|Claassen, Norbert - GEORG-AUGUST UNIVERSITY|
Submitted to: Agronomy Journal
Publication Type: Peer Reviewed Journal
Publication Acceptance Date: April 7, 2009
Publication Date: August 1, 2009
Citation: Kovar, J.L., Claassen, N. 2009. Plant Growth and Phosphorus Uptake of Three Riparian Grass Species. Agronomy Journal. 101:1060-1067. Interpretive Summary: Planting grass filter strips and buffers to remove nutrients and sediment from runoff water and near-surface groundwater is being promoted by conservationists to prevent streams and lakes from being polluted. However, the role of plant uptake in controlling phosphorus (P) losses is limited by our incomplete understanding of differences in growth and P capture among the various grass species growing in buffers. This controlled-climate study showed that under low P conditions, reed canarygrass (Phalaris arundinacea L.) produced more harvestable biomass with higher total P content than either smooth bromegrass (Bromus inermis Leyss.) or switchgrass (Panicum virgatum L.). When grown under high P conditions, however, switchgrass produced more harvestable biomass with higher total P content than the other species. A separate study showed that when plants were abruptly exposed to high P conditions after growing under low P conditions, canarygrass provided the greatest potential for P removal. Assuming that relative differences in plant growth would hold under field conditions, results suggest that canarygrass and switchgrass would more effectively remove P with periodic harvests than would bromegrass. The results of this work will contribute useful information to commercial growers, local environmental groups, and Cooperative Extension and NRCS personnel interested in promoting buffers to help reduce the negative effects of agricultural production on water quality.

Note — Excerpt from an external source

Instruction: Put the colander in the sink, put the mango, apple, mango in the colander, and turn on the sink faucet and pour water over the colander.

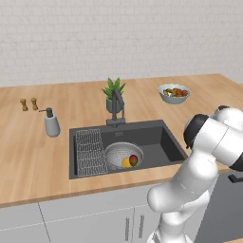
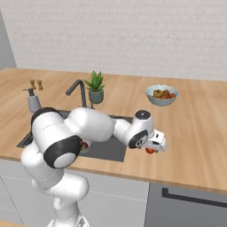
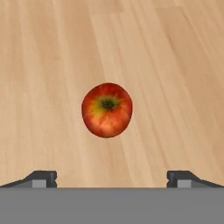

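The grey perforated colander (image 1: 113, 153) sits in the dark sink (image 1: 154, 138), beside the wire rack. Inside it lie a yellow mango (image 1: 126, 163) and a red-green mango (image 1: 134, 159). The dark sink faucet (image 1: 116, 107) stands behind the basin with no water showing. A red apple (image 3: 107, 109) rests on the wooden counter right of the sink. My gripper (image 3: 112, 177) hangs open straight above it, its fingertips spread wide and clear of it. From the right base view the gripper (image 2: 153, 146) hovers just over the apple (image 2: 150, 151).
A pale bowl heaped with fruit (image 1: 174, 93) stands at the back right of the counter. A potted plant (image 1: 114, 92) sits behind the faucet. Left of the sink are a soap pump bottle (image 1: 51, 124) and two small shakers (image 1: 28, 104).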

Technical Abstract: Riparian buffers can significantly reduce sediment-bound phosphorus (P) entering surface water, but control of dissolved P inputs is more challenging. Because plant roots remove P from soil solution, it follows that plant uptake will reduce dissolved P losses. We evaluated P uptake of smooth bromegrass (Bromus inermis Leyss.), reed canarygrass (Phalaris arundinacea L.), and switchgrass (Panicum virgatum L.) grown in a flowing nutrient solution culture system with P concentrations of 1 or 100 µM. Plants were harvested at approximately 0, 26, 40, and 53 days after transplanting. In a separate, concurrent experiment, we simulated the effect of an inflow of runoff with low or high dissolved P by switching a subset of pots. When grown in 1µM P solution, shoot dry matter (DM) yield increased in the order bromegrass<switchgrass<canarygrass. When grown in 100µM P solution, shoot DM yield increased in the order bromegrass=canarygrass<switchgrass. Switchgrass was the only species that had higher P content in plants grown in the 100µM P solution than in the 1µM P solution. When solution P concentration was abruptly increased or decreased, P uptake was affected more than plant growth. Shoot P concentration of canarygrass increased more than 3.5 fold when the plants were switched from 1µM P solution to 100µM P solution. Shoot P concentration of switchgrass followed the same trend. Assuming that relative differences in root growth and function would hold for soil-grown plants, results suggest that canarygrass and switchgrass would more effectively deplete dissolved P than would bromegrass.